→ Task instructions: Every line from the one containing "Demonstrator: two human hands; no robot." to the one containing "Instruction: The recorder" in the records below, both included, must be set down exactly, and no other line.

(Dataset entries)
::::
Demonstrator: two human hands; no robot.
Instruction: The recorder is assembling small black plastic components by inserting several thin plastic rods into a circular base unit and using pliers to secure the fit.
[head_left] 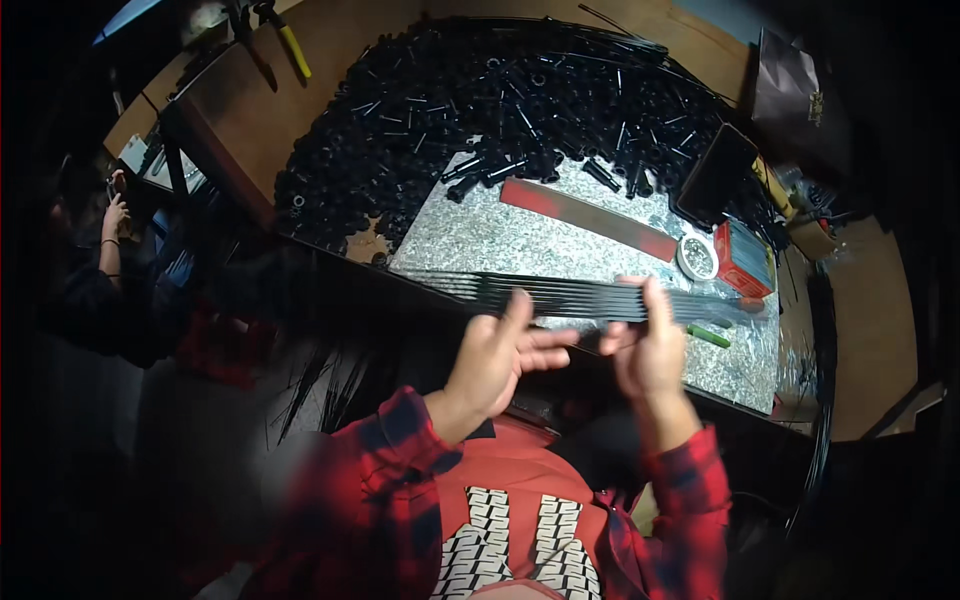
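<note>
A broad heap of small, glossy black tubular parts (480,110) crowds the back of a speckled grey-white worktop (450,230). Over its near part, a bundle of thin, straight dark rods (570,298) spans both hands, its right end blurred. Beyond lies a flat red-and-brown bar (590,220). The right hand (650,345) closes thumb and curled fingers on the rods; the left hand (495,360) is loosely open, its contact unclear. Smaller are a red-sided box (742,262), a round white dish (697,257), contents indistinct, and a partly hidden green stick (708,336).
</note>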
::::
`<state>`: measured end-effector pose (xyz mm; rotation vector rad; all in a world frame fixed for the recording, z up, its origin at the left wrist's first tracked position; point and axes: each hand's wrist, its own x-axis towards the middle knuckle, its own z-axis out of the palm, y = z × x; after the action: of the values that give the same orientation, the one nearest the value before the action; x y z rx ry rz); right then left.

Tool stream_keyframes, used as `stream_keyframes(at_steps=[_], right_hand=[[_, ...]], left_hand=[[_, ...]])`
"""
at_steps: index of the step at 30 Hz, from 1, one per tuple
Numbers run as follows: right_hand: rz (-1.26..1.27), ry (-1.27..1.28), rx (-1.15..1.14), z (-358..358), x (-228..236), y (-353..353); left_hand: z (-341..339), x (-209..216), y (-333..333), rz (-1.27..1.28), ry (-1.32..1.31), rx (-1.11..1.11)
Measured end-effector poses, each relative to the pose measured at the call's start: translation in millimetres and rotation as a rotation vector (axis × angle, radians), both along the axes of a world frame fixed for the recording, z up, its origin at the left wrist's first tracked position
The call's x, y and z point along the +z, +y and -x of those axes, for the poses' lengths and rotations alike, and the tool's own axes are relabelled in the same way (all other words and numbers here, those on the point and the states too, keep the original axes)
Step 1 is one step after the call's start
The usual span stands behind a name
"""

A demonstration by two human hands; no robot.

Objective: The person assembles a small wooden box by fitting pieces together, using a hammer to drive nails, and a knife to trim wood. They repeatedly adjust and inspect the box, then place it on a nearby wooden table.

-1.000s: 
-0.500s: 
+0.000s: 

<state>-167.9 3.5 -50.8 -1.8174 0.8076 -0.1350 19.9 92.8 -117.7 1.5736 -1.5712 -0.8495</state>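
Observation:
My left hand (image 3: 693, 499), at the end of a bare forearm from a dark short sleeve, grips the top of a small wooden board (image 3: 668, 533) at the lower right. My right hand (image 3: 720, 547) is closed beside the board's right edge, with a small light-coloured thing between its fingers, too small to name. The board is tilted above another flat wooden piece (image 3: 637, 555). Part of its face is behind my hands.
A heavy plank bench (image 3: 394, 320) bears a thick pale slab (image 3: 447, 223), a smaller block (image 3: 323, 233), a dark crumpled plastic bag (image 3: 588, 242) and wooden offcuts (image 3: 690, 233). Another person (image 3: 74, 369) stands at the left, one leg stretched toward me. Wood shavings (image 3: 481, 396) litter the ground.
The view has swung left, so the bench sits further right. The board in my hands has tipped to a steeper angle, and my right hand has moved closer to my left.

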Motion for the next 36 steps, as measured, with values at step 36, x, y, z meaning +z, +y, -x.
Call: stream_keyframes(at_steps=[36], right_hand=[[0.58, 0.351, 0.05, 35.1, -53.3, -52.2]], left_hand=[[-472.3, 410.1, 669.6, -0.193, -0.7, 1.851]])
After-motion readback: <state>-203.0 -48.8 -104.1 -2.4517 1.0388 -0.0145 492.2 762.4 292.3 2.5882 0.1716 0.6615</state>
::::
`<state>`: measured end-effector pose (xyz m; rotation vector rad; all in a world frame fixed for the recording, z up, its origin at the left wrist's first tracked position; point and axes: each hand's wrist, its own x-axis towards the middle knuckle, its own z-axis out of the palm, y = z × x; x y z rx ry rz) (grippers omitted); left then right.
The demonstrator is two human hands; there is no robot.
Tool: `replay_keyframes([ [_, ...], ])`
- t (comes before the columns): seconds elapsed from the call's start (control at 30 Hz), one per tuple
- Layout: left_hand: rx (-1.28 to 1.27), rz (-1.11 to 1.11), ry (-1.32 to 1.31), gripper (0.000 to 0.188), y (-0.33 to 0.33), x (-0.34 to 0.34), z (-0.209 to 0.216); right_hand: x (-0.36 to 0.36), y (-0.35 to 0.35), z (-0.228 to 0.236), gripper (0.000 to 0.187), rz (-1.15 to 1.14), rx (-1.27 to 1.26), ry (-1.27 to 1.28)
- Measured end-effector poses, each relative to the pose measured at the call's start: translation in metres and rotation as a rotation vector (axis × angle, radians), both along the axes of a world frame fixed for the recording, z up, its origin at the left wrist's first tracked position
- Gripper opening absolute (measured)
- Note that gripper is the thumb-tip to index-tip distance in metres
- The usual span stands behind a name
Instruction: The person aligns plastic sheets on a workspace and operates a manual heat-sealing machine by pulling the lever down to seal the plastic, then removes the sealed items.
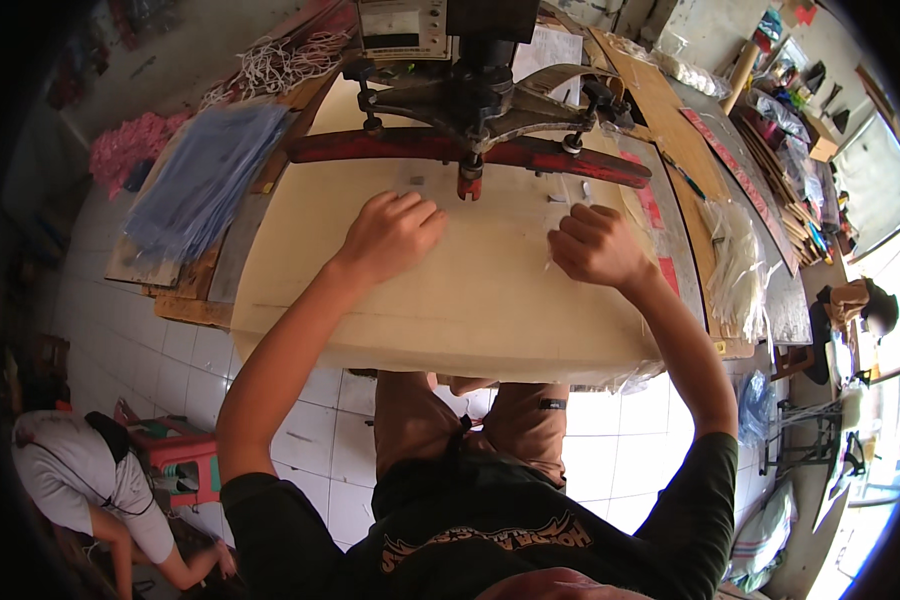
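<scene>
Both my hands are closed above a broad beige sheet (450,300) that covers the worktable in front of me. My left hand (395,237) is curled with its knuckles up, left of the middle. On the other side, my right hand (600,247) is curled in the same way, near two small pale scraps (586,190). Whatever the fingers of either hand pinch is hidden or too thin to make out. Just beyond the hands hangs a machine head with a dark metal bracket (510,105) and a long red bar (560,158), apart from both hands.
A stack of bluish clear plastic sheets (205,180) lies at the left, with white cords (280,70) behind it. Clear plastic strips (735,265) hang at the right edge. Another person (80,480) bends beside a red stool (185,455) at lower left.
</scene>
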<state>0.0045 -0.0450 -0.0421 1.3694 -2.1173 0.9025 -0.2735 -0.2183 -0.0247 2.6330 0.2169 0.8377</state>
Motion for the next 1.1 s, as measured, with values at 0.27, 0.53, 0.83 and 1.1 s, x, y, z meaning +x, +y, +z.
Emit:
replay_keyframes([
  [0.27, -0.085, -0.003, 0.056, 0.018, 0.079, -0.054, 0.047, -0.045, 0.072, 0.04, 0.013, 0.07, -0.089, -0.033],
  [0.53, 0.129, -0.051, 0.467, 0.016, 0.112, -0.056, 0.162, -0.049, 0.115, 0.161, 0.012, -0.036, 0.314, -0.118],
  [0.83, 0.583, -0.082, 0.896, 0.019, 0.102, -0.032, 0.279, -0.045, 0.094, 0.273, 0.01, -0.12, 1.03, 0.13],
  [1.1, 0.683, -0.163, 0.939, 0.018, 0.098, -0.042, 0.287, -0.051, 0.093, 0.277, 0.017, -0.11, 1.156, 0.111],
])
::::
→ Written response:
Demonstrator: two human hands; no robot.
Instruction: The recorder is assembling small black plastic components by inserting several thin plastic rods into a circular base unit and using pliers to secure the fit.

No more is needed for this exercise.